Segment Open

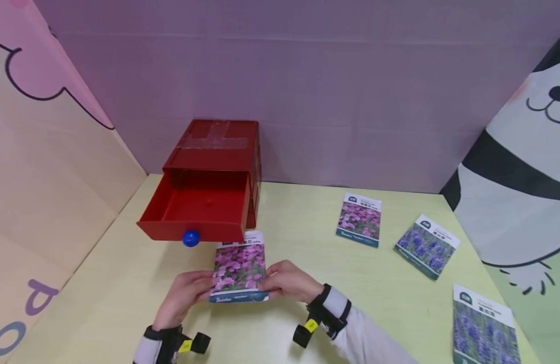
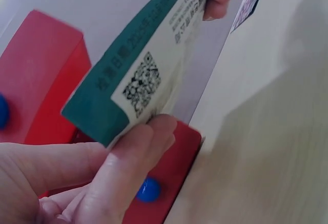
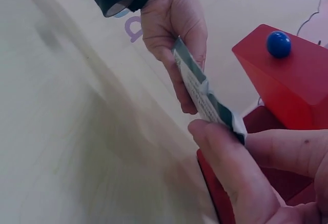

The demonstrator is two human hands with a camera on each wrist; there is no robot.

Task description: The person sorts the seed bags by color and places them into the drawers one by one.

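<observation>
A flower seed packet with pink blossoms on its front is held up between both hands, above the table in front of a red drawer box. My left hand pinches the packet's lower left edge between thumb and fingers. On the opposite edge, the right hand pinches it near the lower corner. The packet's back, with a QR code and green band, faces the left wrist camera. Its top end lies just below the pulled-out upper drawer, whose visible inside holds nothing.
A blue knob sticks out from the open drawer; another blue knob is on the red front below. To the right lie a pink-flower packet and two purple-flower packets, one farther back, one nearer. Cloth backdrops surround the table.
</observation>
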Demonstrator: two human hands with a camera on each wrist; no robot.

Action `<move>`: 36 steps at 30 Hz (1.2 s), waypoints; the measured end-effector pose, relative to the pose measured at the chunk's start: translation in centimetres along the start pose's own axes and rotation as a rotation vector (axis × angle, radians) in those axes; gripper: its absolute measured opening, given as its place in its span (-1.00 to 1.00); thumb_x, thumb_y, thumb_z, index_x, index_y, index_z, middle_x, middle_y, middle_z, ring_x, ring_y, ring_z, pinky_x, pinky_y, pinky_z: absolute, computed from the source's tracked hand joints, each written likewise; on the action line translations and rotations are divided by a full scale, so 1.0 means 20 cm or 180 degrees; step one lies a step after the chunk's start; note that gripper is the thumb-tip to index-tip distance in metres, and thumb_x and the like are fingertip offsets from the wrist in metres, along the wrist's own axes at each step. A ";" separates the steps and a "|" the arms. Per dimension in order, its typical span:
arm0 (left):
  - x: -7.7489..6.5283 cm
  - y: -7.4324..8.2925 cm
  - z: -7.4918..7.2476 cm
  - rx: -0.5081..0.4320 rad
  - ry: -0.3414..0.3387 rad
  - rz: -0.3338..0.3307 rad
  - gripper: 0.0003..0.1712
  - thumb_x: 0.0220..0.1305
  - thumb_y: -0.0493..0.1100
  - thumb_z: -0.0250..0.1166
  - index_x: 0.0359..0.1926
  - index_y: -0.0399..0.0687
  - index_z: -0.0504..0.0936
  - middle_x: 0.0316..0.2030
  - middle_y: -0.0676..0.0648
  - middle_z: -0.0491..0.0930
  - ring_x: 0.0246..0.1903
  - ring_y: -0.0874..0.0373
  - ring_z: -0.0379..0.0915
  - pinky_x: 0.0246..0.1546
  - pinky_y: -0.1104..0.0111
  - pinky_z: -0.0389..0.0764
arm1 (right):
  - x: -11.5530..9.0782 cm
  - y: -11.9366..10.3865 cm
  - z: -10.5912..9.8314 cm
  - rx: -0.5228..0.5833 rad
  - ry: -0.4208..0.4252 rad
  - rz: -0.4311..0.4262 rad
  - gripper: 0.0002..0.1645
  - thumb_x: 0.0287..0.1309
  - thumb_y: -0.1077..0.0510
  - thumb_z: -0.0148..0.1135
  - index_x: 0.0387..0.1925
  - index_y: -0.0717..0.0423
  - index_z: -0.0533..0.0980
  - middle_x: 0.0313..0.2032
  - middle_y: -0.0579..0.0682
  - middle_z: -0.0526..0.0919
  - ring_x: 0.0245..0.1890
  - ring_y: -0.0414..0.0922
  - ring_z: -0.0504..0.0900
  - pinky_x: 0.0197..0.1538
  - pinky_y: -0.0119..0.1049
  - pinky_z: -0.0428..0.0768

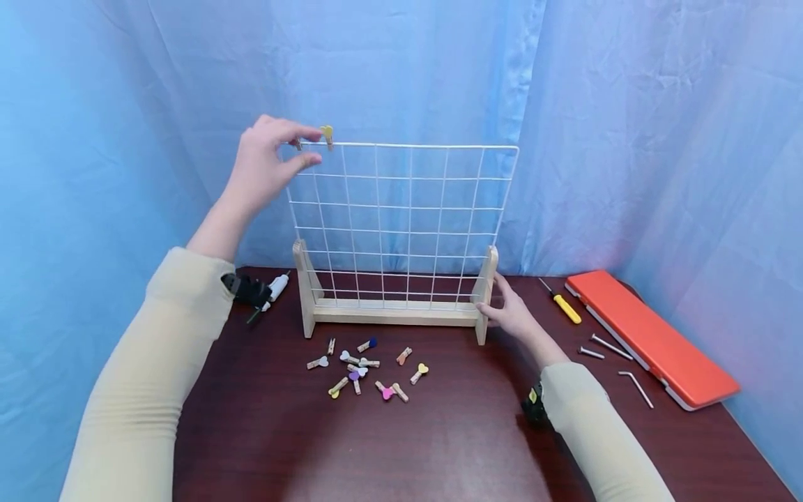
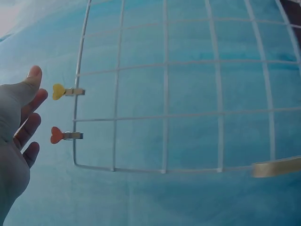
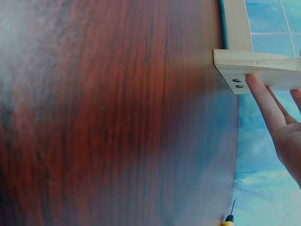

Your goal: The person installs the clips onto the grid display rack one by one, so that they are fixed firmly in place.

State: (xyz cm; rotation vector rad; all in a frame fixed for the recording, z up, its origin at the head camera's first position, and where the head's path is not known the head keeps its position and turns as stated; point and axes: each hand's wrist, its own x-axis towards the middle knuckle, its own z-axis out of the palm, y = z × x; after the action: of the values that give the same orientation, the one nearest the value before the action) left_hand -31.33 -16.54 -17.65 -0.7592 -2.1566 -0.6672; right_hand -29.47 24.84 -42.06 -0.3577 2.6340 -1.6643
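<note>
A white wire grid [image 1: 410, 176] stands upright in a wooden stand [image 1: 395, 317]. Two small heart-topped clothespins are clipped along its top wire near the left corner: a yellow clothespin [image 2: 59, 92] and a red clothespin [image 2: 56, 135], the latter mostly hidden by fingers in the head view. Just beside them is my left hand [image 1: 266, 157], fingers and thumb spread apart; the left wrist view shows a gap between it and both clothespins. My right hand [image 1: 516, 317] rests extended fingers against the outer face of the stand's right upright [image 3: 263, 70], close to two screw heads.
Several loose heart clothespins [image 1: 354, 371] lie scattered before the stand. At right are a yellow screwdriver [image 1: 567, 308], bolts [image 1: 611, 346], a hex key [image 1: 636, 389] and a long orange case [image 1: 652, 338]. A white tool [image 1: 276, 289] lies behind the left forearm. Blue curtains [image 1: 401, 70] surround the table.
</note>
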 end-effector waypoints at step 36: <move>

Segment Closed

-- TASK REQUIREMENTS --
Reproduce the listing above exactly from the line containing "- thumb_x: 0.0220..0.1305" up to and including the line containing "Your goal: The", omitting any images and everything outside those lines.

-- EXERCISE RESPONSE --
  - thumb_x: 0.0220..0.1305
  - thumb_y: -0.0493..0.1100
  - thumb_z: -0.0250..0.1166
  - index_x: 0.0359..0.1926
  - index_y: -0.0399..0.0687
  - index_z: -0.0504..0.0936
  - middle_x: 0.0316..0.2030
  - middle_y: -0.0676..0.0648
  - middle_z: -0.0491..0.0930
  - ring_x: 0.0246..0.1903
  - ring_y: -0.0874..0.0373
  - ring_z: -0.0379..0.0915
  - pinky_x: 0.0246..0.1546
  - pinky_y: -0.1104..0.0111
  - pinky_z: -0.0389..0.0764
arm1 (right):
  - x: -11.5530..9.0782 cm
  - y: -11.9366..10.3865 cm
  - z: -10.5912..9.8314 cm
  - rx: -0.5228..0.5833 rad
  - ry: -0.4208..0.4252 rad
  - rz: -0.4311..0.4262 rad
  - gripper: 0.0002..0.1645
  - thumb_x: 0.0287..0.1309
  - thumb_y: -0.1077..0.0510
  - thumb_z: -0.0148..0.1135
  - index_x: 0.0387..0.1925
  - index_y: -0.0717..0.0423
  - index_z: -0.0533..0.0980
  - middle_x: 0.0313..0.2032
  - middle_y: -0.0579..0.0682
  - middle_z: -0.0526..0.0919
  - ring_x: 0.0245..0.1890
  - ring_y: -0.0414..0.0922
  - ring_z: -0.0504..0.0900
  - pinky_x: 0.0197..0.1538
  - pinky_y: -0.0119..0.1049
  - pinky_z: -0.0428..0.0768


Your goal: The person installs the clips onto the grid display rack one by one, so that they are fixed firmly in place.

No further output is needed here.